She overhears her parents talking about her. "Maka has such a bad attitude about everything," her mother whispers. "What should we do?"

"Nothing," says her father. "She's a teenage girl. It's natural."

"But—"

"Even the Avatar is allowed to be self-serving sometimes."

Maka snorts and moves away before her parents can discover her. She doesn't understand the significance of the conversation until later.

 

* * *

 

This is the beginning of the tale: she's never felt like she belonged with the other children. When the elders lowered her into the water, she didn't black out. Her eyes stayed wide open and she saw the dancing elements: water, earth, fire, and air. She struggled to breathe. It was too much. When they yanked her out of the water, she was gasping and choking, and her mother on the shore was crying.

 

* * *

 

They dress her in ceremonial robes. They paint her face blue, grey, and white. They put the bone comb in her hair, and they lead her out to where the village is solemn and waiting. Gran Gran croaks when she says, "Behold, your Avatar!" And for the moment there is perfect silence. Maka doesn't even feel like she's a part of her body anymore. This isn't real. The real Maka left the village long ago to find new lands and maybe have an adventure or two.

_I am not the Avatar_, she thinks angrily. _I am not a reincarnated spirit. I am just me, damn it._ Her anger hardens in her veins like icicles. There is a foreign man waiting for her by a great ship with green sails. She knows from the stories that he must be from the Earth Kingdom.

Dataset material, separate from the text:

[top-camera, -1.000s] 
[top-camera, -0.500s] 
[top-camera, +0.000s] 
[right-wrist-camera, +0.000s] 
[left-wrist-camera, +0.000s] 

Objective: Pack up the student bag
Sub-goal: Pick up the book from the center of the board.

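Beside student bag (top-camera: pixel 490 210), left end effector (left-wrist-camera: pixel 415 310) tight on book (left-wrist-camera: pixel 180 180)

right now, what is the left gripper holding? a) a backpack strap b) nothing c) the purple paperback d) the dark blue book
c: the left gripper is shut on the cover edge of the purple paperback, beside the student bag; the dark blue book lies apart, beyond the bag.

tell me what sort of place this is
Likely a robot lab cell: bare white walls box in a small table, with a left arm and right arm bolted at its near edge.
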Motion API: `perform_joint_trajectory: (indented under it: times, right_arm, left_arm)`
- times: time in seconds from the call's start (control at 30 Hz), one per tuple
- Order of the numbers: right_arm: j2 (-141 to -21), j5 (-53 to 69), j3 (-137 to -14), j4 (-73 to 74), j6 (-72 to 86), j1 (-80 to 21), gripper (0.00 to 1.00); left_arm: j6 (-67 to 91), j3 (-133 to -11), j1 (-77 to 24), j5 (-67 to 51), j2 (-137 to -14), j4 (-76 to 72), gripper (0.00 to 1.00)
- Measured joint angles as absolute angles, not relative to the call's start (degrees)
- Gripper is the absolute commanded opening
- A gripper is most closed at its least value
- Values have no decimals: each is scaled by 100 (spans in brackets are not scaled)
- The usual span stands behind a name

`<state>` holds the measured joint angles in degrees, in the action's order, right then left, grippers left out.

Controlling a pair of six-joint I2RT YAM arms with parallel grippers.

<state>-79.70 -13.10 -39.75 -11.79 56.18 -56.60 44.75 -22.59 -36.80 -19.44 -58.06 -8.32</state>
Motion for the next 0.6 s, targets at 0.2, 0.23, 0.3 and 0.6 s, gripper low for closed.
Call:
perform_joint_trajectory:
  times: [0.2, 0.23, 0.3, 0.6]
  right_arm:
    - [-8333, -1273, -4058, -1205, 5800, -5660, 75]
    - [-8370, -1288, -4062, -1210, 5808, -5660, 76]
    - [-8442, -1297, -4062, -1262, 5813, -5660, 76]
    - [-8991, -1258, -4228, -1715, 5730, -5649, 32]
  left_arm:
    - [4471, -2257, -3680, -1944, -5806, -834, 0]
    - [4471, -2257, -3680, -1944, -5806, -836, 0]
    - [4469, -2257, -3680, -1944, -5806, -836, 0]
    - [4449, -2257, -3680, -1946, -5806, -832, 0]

And he has come to fetch her for the war.

"Let her have a companion," her mother begs, and the man in green gives a stiff nod.

"I'll go with you," Maka's father says, but Maka presses her lips together tightly.

"No way," she says. "I'm an adult. I don't need a chaperone."

"Stubborn girl," says her father.

Maka tosses her head and dares him to argue. They think she's the Avatar; that should be leverage enough, right?

"Then let Kotori go with you," Gran Gran says. "He has connections and can open doors."

"What?" Maka says. That's even worse than her father! But Kotori, she sees, has been prepped already. He's dressed in his furs and boots with his boomerang strapped to his back, and he looks almost...almost like a man, she thinks, but that's ridiculous. "If Kotori comes with me, I'll drop him in the ocean," she warns.

Kotori scoffs. "I'd like to see you _try_. I don't think you even are the Avatar."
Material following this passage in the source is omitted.